#### Task to complete
Return exactly the listing's lines, from its first line to the line holding "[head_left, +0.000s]", ends included.

#### Raw data
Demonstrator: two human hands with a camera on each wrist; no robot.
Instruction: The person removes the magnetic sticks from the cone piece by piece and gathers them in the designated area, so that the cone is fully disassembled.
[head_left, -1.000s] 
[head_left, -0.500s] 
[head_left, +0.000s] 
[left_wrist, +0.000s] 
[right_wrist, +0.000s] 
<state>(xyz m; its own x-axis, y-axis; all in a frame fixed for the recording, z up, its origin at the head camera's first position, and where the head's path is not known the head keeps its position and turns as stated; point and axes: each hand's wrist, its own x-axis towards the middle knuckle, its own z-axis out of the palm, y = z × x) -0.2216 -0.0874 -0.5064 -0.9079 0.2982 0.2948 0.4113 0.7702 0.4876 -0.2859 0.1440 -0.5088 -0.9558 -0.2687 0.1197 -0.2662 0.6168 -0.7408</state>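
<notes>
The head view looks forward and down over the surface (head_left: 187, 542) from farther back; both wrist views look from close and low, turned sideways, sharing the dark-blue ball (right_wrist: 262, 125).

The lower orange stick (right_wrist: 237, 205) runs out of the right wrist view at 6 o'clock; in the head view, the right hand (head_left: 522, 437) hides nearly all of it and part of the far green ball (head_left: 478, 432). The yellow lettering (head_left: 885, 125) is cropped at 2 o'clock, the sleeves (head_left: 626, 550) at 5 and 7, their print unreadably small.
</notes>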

#### Worked solution
Demonstrator: two human hands with a camera on each wrist; no robot.
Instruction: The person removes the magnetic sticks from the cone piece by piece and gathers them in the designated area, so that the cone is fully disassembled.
[head_left, -1.000s] 
[head_left, -0.500s] 
[head_left, +0.000s] 

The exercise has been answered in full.